Problem to solve - Output all of the material once more, so that every line matches the original exactly.

Data section -
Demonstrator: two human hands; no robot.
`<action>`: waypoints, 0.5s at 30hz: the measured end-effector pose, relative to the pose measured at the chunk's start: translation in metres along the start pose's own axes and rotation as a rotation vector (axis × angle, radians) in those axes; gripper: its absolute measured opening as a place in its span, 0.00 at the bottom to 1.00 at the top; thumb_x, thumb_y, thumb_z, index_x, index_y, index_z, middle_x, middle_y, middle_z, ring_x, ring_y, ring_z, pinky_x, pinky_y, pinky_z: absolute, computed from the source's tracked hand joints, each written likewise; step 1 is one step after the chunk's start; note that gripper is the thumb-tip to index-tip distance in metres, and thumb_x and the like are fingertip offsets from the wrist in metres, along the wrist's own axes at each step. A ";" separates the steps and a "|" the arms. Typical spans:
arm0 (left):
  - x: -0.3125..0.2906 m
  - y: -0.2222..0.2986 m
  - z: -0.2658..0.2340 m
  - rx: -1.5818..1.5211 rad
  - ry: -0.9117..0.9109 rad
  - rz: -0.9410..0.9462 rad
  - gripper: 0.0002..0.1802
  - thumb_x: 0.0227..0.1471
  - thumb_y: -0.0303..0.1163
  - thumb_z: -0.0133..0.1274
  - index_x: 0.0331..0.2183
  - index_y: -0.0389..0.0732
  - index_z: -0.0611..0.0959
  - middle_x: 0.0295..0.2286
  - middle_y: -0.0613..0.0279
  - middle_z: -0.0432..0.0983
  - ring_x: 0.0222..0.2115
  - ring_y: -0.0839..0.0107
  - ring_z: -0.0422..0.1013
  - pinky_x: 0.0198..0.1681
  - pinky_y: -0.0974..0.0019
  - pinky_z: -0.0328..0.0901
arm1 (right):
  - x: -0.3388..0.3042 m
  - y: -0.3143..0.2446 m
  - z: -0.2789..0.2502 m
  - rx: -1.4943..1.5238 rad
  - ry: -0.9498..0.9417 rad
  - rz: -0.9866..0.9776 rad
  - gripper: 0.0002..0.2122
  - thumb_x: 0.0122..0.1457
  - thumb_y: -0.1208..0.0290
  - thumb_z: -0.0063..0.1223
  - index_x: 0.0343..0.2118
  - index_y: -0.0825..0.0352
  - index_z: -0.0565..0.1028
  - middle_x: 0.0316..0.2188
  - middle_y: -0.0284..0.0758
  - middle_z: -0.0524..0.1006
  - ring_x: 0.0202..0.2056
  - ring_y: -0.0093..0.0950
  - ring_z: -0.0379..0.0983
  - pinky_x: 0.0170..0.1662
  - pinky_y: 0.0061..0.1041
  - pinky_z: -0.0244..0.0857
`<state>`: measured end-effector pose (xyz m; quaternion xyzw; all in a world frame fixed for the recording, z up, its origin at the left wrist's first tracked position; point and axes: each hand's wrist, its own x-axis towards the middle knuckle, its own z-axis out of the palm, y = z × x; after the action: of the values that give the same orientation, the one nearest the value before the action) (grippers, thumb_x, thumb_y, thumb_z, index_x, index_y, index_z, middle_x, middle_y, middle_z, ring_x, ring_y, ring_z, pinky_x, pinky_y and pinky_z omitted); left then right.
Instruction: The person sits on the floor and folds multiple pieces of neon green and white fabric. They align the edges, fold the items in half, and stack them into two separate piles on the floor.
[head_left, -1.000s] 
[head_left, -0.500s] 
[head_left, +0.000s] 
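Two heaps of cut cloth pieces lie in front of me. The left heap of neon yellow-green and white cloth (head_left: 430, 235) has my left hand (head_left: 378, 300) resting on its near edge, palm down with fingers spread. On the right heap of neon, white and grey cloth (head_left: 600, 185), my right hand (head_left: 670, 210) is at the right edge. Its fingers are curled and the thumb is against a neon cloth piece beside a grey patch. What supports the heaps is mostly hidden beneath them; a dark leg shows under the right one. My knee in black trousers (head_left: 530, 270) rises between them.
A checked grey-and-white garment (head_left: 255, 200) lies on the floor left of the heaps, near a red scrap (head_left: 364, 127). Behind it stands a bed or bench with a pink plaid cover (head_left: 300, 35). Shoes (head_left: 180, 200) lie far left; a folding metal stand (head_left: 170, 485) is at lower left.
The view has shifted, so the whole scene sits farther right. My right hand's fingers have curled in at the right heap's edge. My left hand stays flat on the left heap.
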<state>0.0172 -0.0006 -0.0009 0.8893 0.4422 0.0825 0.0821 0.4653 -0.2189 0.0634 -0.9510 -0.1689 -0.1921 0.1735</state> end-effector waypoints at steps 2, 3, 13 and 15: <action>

Problem solution -
Demonstrator: two human hands; no robot.
`<action>`: waypoints, 0.5s at 30hz: the measured end-effector pose, relative to the pose measured at the chunk's start: translation in metres along the start pose's own axes and rotation as a rotation vector (axis × angle, radians) in those axes; gripper: its absolute measured opening as a place in its span, 0.00 at the bottom to 1.00 at the top; thumb_x, thumb_y, thumb_z, index_x, index_y, index_z, middle_x, middle_y, middle_z, ring_x, ring_y, ring_z, pinky_x, pinky_y, pinky_z: absolute, computed from the source's tracked hand joints, each written likewise; step 1 is one step after the chunk's start; note that gripper is the thumb-tip to index-tip distance in metres, and thumb_x and the like are fingertip offsets from the wrist in metres, along the wrist's own axes at each step. A ";" separates the steps and a "|" the arms. Typical spans:
arm0 (left):
  - x: -0.3125..0.2906 m
  - y: -0.2222..0.2986 m
  - z: -0.2658..0.2340 m
  - rx: -1.5818..1.5211 rad
  - ry: -0.9117..0.9109 rad
  - rz: -0.9410..0.9462 rad
  - gripper: 0.0002..0.1802
  - thumb_x: 0.0227..0.1471
  - thumb_y: -0.0303..0.1163
  - thumb_z: -0.0133..0.1274
  - index_x: 0.0331..0.2183
  - index_y: -0.0389..0.0732
  - index_z: -0.0611..0.0959
  - middle_x: 0.0295..0.2286
  - middle_y: -0.0613..0.0279
  - middle_z: -0.0432..0.0983
  - ring_x: 0.0222..0.2115
  - ring_y: -0.0839..0.0107
  - ring_z: -0.0422..0.1013
  - pinky_x: 0.0198..0.1681
  - pinky_y: -0.0974..0.0019
  - pinky_z: -0.0328..0.0901
arm1 (right):
  - x: -0.3388..0.3042 m
  - y: -0.3143..0.2446 m
  - z: -0.2789..0.2502 m
  - rx: -1.4943..1.5238 rad
  - ry: -0.9498..0.9417 rad
  - rz: -0.9866..0.9776 rad
  - gripper: 0.0002..0.2122
  - thumb_x: 0.0122..0.1457
  - thumb_y: -0.1208..0.0290
  - thumb_z: -0.0063..0.1223
  - index_x: 0.0343..0.2118
  - index_y: -0.0825..0.0352
  - index_z: -0.0565..0.1028
  - middle_x: 0.0316..0.2188
  - middle_y: -0.0284..0.0758
  - middle_z: -0.0524..0.1006
  - ring_x: 0.0202..0.2056
  - ring_y: -0.0093..0.0950
  - ring_z: -0.0379..0.0983
  - pinky_x: 0.0170..0.1662
  - pinky_y: 0.0061..0.1041
  - pinky_z: -0.0244..0.0857
`<state>`: measured end-effector pose (xyz m; quaternion xyzw; all in a world frame fixed for the recording, z up, its origin at the left wrist's first tracked position; point and axes: each hand's wrist, its own x-axis towards the middle knuckle, its own z-axis out of the palm, y = z × x; after the action: of the values that give the same orientation, the one nearest the value before the action) (grippers, thumb_x, thumb_y, thumb_z, index_x, index_y, index_z, middle_x, middle_y, middle_z, ring_x, ring_y, ring_z, pinky_x, pinky_y and pinky_z omitted); left then right.
Instruction: The person sits on the floor and folds multiple pieces of neon green and white fabric. They align the edges, fold the items in half, and stack them into two separate piles on the floor.
[head_left, -1.000s] 
[head_left, -0.500s] 
[head_left, +0.000s] 
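Two heaps of cut cloth pieces lie in front of me. The left heap of neon yellow-green and white cloth (head_left: 430, 235) has my left hand (head_left: 378, 300) resting on its near edge, palm down with fingers spread. On the right heap of neon, white and grey cloth (head_left: 600, 185), my right hand (head_left: 670, 210) is at the right edge. Its fingers are curled and the thumb is against a neon cloth piece beside a grey patch. What supports the heaps is mostly hidden beneath them; a dark leg shows under the right one. My knee in black trousers (head_left: 530, 270) rises between them.
A checked grey-and-white garment (head_left: 255, 200) lies on the floor left of the heaps, near a red scrap (head_left: 364, 127). Behind it stands a bed or bench with a pink plaid cover (head_left: 300, 35). Shoes (head_left: 180, 200) lie far left; a folding metal stand (head_left: 170, 485) is at lower left.
The view has shifted, so the whole scene sits farther right. My right hand's fingers have curled in at the right heap's edge. My left hand stays flat on the left heap.
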<state>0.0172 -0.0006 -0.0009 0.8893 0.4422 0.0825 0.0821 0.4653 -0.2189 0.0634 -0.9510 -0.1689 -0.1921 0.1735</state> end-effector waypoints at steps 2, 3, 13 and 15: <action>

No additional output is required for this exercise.